Ao contrário do que diz, havia e há legislação para as crianças deficientes e até houve uma escola onde a minha filha só encontrava privacidade na sala dos autistas. Digno, não é? Mas para si os autistas são uma minoria que vale a pena. A minha filha, para si, não merece a atenção do governo, que só peca por tardia.

Não vou descrever tudo pelo que a Leonor passou por olhares como o seu. É e será sempre um olhar cheio de preconceito e de certezas. Que sorte que tem! Os pais de uma criança trans nunca têm certeza nenhuma.
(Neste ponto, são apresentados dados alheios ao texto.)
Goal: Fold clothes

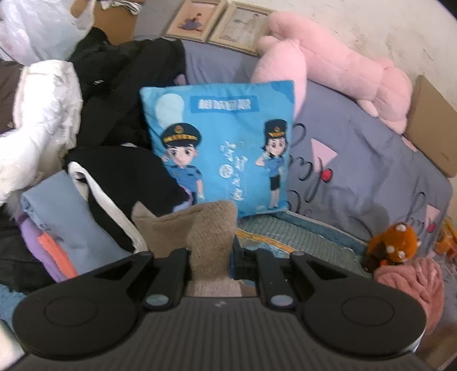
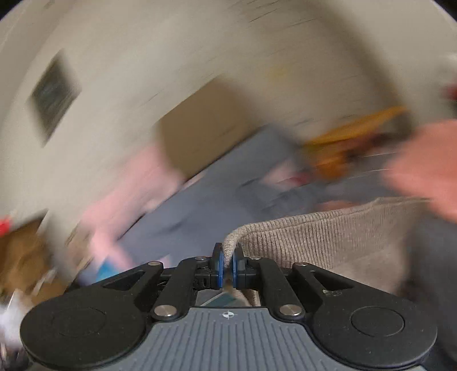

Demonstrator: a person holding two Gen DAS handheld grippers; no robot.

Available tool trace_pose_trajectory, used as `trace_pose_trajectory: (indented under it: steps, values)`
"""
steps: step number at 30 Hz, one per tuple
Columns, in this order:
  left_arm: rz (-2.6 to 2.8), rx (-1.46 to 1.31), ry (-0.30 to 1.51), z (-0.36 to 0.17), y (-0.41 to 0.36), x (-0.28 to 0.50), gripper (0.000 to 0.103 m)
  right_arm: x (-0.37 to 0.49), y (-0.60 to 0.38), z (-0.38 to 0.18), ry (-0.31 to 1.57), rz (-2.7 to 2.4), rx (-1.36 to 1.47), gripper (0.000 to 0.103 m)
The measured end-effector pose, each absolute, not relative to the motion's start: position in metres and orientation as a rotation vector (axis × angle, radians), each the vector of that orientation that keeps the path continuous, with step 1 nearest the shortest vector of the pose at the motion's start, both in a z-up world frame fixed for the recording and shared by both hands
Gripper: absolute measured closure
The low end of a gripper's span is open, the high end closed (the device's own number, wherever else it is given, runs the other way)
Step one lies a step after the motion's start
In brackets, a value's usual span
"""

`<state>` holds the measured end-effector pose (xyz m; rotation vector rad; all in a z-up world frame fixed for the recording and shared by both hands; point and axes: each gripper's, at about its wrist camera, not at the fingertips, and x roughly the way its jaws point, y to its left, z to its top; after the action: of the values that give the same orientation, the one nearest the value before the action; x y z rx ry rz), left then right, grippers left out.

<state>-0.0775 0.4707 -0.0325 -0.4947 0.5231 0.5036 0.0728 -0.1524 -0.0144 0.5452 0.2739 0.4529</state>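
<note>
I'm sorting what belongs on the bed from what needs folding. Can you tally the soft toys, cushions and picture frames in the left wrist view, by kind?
Soft toys: 2, the pink plush and the orange spotted plush.
Cushions: 1, the blue cartoon cushion.
Picture frames: 2, the left frame and the right frame.
Total: 5

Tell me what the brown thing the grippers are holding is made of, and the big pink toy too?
The brown garment looks like knitted yarn, maybe wool or acrylic: fine ribs run across it, and its surface is matte and a little fuzzy. Both the left gripper and the right gripper pinch it. The pink toy looks like soft plush fabric: fluffy, puffy, no shine.
</note>
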Motion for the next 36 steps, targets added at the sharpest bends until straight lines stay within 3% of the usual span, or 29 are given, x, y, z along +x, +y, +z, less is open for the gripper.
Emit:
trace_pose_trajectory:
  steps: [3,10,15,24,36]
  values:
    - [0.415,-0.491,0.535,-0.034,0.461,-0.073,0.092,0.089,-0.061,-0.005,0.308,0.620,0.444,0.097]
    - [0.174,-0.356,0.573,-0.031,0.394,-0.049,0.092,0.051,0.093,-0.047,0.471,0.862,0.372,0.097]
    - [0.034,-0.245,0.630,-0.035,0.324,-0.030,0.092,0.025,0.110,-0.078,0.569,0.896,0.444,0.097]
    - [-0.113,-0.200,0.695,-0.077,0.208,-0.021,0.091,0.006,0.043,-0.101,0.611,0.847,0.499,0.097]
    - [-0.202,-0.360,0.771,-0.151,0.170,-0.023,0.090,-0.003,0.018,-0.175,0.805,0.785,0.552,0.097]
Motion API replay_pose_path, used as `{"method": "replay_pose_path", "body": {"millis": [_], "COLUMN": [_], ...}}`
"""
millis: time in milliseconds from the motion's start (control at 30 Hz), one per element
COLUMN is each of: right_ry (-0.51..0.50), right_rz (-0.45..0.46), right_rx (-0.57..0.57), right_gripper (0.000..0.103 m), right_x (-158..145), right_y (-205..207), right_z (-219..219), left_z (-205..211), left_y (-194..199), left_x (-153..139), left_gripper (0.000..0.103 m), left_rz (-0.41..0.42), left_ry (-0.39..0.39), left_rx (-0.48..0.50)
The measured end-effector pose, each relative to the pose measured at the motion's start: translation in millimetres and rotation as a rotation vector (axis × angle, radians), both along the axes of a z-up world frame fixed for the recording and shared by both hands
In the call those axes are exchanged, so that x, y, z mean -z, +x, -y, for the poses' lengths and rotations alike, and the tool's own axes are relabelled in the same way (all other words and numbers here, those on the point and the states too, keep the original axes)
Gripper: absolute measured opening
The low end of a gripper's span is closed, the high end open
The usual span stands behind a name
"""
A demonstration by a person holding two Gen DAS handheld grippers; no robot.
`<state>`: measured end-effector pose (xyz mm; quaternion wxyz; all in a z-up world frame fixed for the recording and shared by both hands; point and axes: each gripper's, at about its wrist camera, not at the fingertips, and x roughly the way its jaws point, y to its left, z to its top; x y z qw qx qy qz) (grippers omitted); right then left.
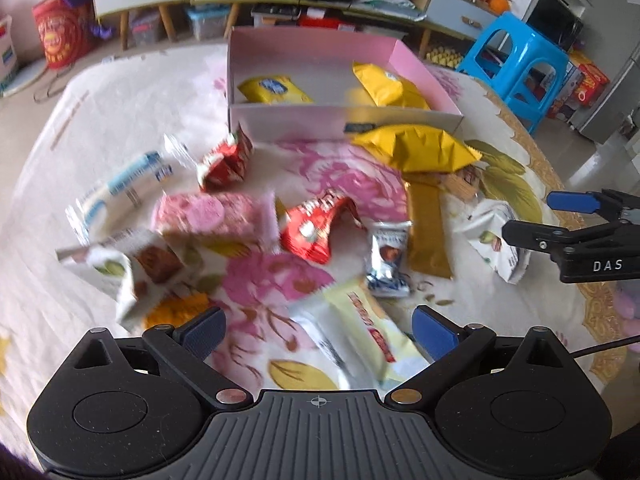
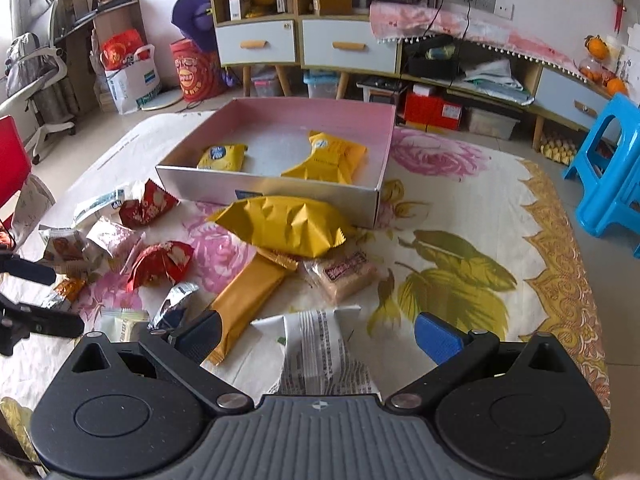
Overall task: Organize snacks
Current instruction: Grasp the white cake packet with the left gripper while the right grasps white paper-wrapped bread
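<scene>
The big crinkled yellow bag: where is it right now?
The big yellow bag lies on the floral cloth just outside the pink box's front wall, centre of the right wrist view, overlapping the long gold bar's far end.

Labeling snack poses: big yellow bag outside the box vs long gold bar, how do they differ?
The big yellow bag is puffy, wide and crinkled, lying close to the pink box; the gold bar is flat, narrow and smoother, nearer the right gripper. The bag overlaps the bar's far end. Both lie outside the box.
</scene>
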<state>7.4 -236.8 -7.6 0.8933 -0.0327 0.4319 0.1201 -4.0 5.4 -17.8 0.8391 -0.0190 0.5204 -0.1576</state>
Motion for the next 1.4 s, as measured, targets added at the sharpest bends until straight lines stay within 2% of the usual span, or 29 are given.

Mas a senhora está cheia de certezas. Parabéns! Acredite que é mesmo uma felizarda.

(…)

Se a minha filha tivesse leucemia, talvez chorasse a sua lágrima e comesse o seu croquete solidário. Como é trans, tem de ser escondida e o estado tem de fazer de conta que ela não existe. É assim a espiritualidade e a humanidade das Laurindinhas.

Sabe o que me anima, Laurinda Alves? São os jovens. A felicidade da minha filha tem sido assegurada pelos amigos e amigas que a têm apoiado e ajudado, tantas vezes contra adultos que pensam como a Laurinda.

Parabéns por ter escrito. É a prova de tudo o que está por fazer.

Rezo por si. E sabe porque o faço? Porque a Laurinda, tal como a minha filha, não é para mim uma aberração, mas alguém perturbado e que precisa de apoio.